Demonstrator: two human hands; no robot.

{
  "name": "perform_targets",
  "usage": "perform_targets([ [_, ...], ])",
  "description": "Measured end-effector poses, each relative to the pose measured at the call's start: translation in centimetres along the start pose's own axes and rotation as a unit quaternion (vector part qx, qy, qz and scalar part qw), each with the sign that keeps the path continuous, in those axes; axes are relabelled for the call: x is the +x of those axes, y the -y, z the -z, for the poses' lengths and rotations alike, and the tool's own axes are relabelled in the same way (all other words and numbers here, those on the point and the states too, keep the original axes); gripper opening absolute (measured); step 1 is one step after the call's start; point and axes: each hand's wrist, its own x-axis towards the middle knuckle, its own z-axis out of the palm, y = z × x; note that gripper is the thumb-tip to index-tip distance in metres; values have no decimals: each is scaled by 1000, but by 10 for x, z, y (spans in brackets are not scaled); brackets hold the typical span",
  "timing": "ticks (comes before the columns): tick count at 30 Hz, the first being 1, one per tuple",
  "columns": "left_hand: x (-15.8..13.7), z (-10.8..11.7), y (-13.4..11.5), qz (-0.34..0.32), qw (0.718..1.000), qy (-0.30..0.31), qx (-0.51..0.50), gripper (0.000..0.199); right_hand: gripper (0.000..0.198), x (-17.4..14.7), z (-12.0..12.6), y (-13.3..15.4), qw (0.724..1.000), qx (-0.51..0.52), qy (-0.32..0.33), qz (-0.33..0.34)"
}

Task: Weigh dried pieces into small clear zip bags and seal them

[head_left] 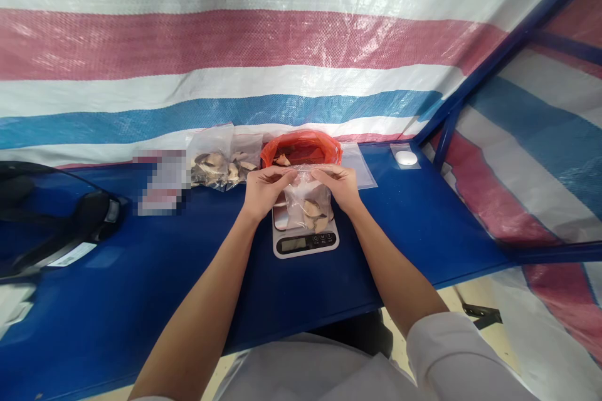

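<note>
Between my two hands hangs a clear zip bag (301, 200) with a few pale brown dried slices (315, 214) at its bottom. My left hand (269, 187) pinches the bag's top edge at the left, and my right hand (339, 185) pinches it at the right. Under and behind the bag is a white digital kitchen scale (282, 249), its display toward me; whether the bag rests on it I cannot tell. Just beyond my hands sits an open red plastic bag (301, 141) with more slices inside.
Filled clear bags of slices (211, 163) stand to the left on the blue table (188, 276). Flat empty bags (362, 166) lie behind my right hand. Farther right is a small white oval object (406, 158). A black strapped object (94, 219) occupies the left side. Striped sheeting (235, 44) hangs behind.
</note>
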Motion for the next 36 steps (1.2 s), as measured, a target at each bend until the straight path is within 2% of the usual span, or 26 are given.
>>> perform_targets([
  [5,1,3,3,8,1000,9,-3,32,31,3,5,-2,1000,10,-16,-4],
  [11,-1,-1,-1,-2,1000,20,16,31,34,1,-1,-1,999,23,-47,-6],
  [18,-1,-1,-2,1,1000,1,24,30,33,-2,-3,-2,1000,-7,-16,-4],
  [27,-1,0,-2,8,999,20,48,29,30,-2,5,-3,999,-22,6,28],
  [36,-4,-4,2,-28,996,40,73,29,26,-4,1,-4,996,-66,29,53],
])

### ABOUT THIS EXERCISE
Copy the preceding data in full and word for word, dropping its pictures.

### OUTPUT BELOW
Demonstrator: two human hands; no robot.

{
  "name": "perform_targets",
  "usage": "perform_targets([ [_, ...], ])",
  "description": "Measured end-effector poses, each relative to the pose measured at the call's start: translation in centimetres along the start pose's own axes and rotation as a unit quaternion (vector part qx, qy, qz and scalar part qw), each with the sign that keeps the path continuous, in those axes; axes are relabelled for the call: x is the +x of those axes, y the -y, z the -z, for the poses' lengths and rotations alike, and the tool's own axes are relabelled in the same way (all other words and numbers here, those on the point and the states too, keep the original axes); gripper opening absolute (measured); step 1 is one step after the call's start; point and axes: each hand's wrist, its own x-axis towards the middle knuckle, its own z-axis out of the palm, y = z × x; note that gripper is the thumb-tip to index-tip distance in metres; values have no decimals: each is scaled by 1000, but by 10 for x, z, y (spans in brackets are not scaled); brackets hold the typical span",
  "timing": "ticks (comes before the columns): tick count at 30 Hz, the first being 1, one per tuple",
  "columns": "left_hand: x (-15.8..13.7), z (-10.8..11.7), y (-13.4..11.5), qz (-0.34..0.32), qw (0.718..1.000), qy (-0.30..0.31), qx (-0.51..0.50), gripper (0.000..0.199); right_hand: gripper (0.000..0.198), x (-17.4..14.7), z (-12.0..12.6), y (-13.3..15.4), qw (0.724..1.000), qx (-0.51..0.52), qy (-0.32..0.33), qz (-0.33..0.34)"
}

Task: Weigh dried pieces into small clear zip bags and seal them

[head_left] 

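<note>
Between my two hands hangs a clear zip bag (301, 200) with a few pale brown dried slices (315, 214) at its bottom. My left hand (269, 187) pinches the bag's top edge at the left, and my right hand (339, 185) pinches it at the right. Under and behind the bag is a white digital kitchen scale (282, 249), its display toward me; whether the bag rests on it I cannot tell. Just beyond my hands sits an open red plastic bag (301, 141) with more slices inside.
Filled clear bags of slices (211, 163) stand to the left on the blue table (188, 276). Flat empty bags (362, 166) lie behind my right hand. Farther right is a small white oval object (406, 158). A black strapped object (94, 219) occupies the left side. Striped sheeting (235, 44) hangs behind.
</note>
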Motion for the next 36 steps (1.2 s), as measured, a target at each bend until the straight path is within 2% of the usual span, or 26 are given.
>>> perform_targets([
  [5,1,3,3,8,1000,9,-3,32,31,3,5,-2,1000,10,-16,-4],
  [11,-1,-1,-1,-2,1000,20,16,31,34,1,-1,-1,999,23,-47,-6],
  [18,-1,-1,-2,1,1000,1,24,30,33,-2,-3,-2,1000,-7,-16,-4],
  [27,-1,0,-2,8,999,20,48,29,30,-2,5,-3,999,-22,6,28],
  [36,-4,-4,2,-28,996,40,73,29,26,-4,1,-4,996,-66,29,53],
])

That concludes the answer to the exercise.